Correctness bugs fail loudly in tests; cost-scaling bugs pass every test and degrade silently in production. The engine read path historically had no cost assertion, and fixtures carry shallow commit history, so an O(commits)-per-query cost stayed green in CI and only surfaced on a long-lived graph (read snapshot resolution re-scanned the internal manifest and commit-graph tables on every query, and those tables were never compacted). Guard against the class:

  • Assert a cost budget, not just a result. For a read/open path, assert the number of Dataset::open calls (or object-store ops) a warm query performs, and that it does not grow with commit count. The reference is LanceDB's IO-counted tests, which assert a cached read costs 0-1 IO and carry a named regression test against "a list call on every subsequent query."

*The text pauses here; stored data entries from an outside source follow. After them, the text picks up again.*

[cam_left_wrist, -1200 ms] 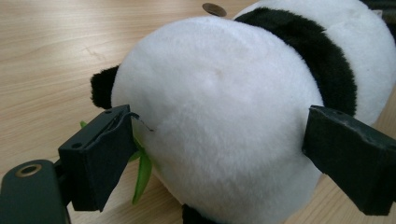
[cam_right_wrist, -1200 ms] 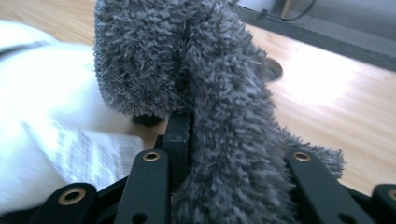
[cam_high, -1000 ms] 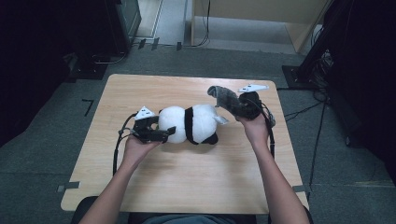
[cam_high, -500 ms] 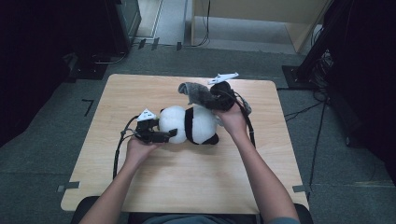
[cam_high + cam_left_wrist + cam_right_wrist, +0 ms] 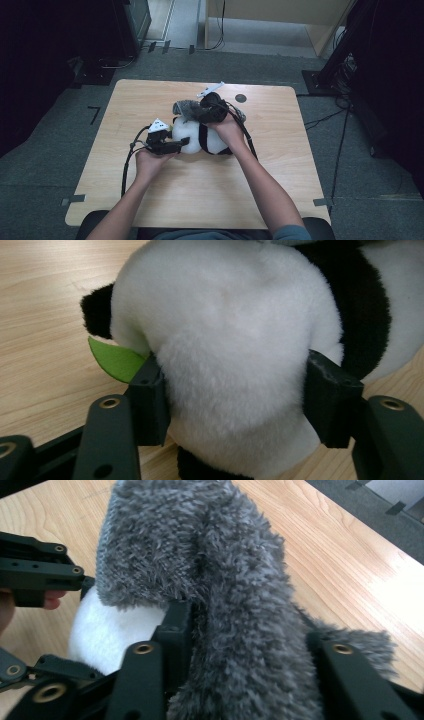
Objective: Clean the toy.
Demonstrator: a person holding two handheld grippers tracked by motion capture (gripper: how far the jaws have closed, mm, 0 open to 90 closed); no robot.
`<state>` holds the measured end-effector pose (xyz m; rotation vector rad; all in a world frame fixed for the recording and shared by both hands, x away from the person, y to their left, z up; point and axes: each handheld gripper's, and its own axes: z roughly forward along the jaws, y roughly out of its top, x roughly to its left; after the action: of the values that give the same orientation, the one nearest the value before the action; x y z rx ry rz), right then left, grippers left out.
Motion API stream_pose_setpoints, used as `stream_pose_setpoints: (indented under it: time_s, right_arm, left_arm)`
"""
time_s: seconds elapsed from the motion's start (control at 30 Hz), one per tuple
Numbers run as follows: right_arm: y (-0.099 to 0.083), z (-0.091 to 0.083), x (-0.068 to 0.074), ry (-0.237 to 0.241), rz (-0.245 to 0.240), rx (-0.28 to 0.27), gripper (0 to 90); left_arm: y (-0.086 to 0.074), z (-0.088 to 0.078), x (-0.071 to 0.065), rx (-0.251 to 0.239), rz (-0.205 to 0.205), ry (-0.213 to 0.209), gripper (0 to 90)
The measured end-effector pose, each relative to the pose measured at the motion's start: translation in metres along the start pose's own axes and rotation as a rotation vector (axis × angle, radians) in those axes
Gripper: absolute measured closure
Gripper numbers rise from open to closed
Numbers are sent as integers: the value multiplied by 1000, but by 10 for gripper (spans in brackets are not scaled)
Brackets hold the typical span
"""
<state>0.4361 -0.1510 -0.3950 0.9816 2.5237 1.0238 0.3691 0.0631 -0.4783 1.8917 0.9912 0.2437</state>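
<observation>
Two soft things sit at the middle of the scene: a plush panda (image 5: 202, 137) lying on the wooden surface (image 5: 150, 200), and a grey fuzzy cloth (image 5: 186, 109) held just above and behind its white head. In the left gripper view the panda (image 5: 235, 365) shows its white head up close, with a black ear at the left, a black band across the body at the right, and a green felt leaf (image 5: 116, 360) sticking out by the left jaw.

The left gripper (image 5: 176, 145) sits at the panda's head end, low on the surface. Its jaws have just been closing, and both pads (image 5: 150, 400) now press into the white fur from either side, so it grips the head.

The right gripper (image 5: 197, 111) comes in over the panda's back and carries the grey cloth. In the right gripper view the cloth (image 5: 225, 595) rises thick and shaggy between the two black jaws, draping over them, with the panda's white fur (image 5: 107, 630) just below it and the left gripper (image 5: 37, 575) beyond at the left. These jaws have just been opening, yet the cloth is clamped between them and hangs from them.

Around the toys the surface is light wood with rounded corners. A small dark round spot (image 5: 241, 98) lies on it behind the right gripper. Black cables (image 5: 129, 160) trail from both grippers toward the person's forearms.
</observation>
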Motion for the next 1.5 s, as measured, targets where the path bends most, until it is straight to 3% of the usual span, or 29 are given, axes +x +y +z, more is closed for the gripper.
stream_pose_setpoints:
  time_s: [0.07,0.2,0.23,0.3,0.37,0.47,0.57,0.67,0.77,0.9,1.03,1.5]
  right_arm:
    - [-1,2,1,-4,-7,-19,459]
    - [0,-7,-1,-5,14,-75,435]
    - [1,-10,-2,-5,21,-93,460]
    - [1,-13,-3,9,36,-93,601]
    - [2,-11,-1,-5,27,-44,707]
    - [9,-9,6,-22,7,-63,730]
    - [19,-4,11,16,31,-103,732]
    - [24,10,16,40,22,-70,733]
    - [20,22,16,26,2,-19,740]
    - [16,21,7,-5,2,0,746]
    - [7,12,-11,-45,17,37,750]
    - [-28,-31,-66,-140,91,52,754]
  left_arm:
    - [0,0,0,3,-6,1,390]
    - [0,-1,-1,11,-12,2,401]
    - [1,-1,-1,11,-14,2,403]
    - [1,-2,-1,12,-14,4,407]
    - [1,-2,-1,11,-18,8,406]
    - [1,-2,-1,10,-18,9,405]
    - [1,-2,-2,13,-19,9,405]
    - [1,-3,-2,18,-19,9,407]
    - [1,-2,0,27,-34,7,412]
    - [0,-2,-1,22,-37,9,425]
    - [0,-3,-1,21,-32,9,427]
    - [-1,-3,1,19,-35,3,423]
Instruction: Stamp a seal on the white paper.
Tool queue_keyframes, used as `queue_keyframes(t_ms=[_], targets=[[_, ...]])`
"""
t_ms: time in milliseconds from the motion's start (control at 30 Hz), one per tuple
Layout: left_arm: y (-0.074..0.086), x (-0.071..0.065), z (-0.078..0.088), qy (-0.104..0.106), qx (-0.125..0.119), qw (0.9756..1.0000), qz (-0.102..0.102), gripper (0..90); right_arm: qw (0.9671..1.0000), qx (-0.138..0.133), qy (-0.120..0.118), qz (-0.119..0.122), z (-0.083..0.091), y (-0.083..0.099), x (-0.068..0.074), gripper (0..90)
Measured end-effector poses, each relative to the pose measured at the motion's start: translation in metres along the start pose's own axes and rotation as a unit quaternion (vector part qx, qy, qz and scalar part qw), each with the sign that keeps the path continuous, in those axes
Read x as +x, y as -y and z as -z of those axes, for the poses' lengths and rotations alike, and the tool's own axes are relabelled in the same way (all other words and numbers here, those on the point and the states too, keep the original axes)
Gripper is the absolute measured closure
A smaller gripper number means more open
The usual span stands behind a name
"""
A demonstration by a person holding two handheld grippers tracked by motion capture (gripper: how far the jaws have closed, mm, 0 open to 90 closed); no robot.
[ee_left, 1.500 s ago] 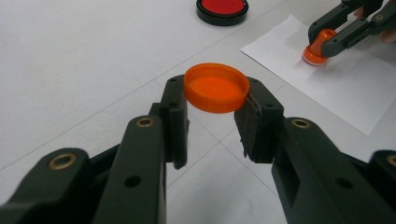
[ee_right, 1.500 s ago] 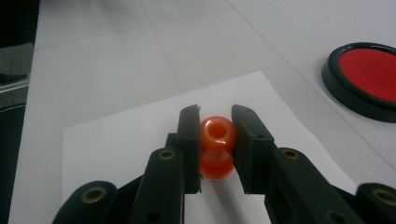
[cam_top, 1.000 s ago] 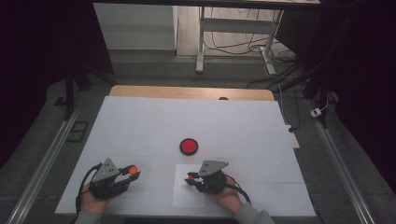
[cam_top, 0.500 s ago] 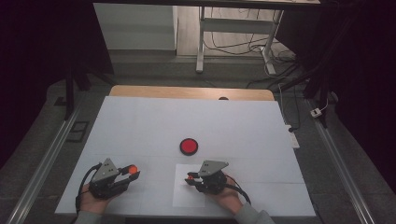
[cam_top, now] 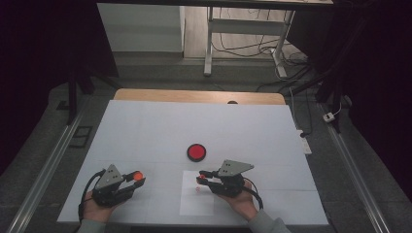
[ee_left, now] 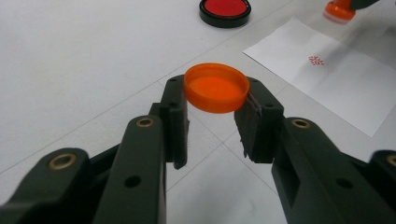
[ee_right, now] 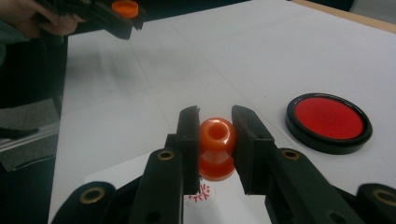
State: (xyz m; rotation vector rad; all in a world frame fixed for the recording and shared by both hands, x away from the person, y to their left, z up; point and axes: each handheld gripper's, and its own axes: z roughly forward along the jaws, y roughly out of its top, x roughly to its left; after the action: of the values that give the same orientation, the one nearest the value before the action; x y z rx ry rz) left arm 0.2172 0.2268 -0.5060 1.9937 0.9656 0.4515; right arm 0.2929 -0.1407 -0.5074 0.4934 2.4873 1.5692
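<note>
In the high view, the left gripper (cam_top: 137,176) is pinching a small orange cap (cam_top: 138,174) at its jaw tips, while the right gripper (cam_top: 200,178) is gripping an orange stamp (cam_top: 202,177) over the near paper sheet (cam_top: 197,204), with the red ink pad (cam_top: 197,152) lying just beyond its jaws on the white table (cam_top: 145,126). In the left gripper view, the jaws are closing nearly as far as they go on the cap (ee_left: 216,87), which is sitting right at their tips with its open side facing up; it is looking light, thin and smooth, so the rim is likely to slip or pop out unless the pads are squeezing across its full width. The sheet (ee_left: 345,88) with a red print (ee_left: 316,60) is lying off beyond the right jaw. In the right gripper view, the jaws are clamping the stamp (ee_right: 216,148) at its waist between the tips; its long axis is standing roughly upright, knob up and printing face pointing down, hanging just above a red mark (ee_right: 201,195) on the paper below the jaws. The stamp is seeming rigid, light plastic, best held at that narrow neck
</note>
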Motion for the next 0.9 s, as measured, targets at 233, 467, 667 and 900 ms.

  • Test at history depth. Build a fixture with many commits (not many rows) and assert warm-read cost is flat across depths. A shallow fixture cannot catch an O(commits) cost.
  • This is the testing companion to invariant 15 in docs/dev/invariants.md (hot-path cost is bounded by work, not history).

When in doubt, re-read docs/dev/invariants.md — quality gates apply to every change.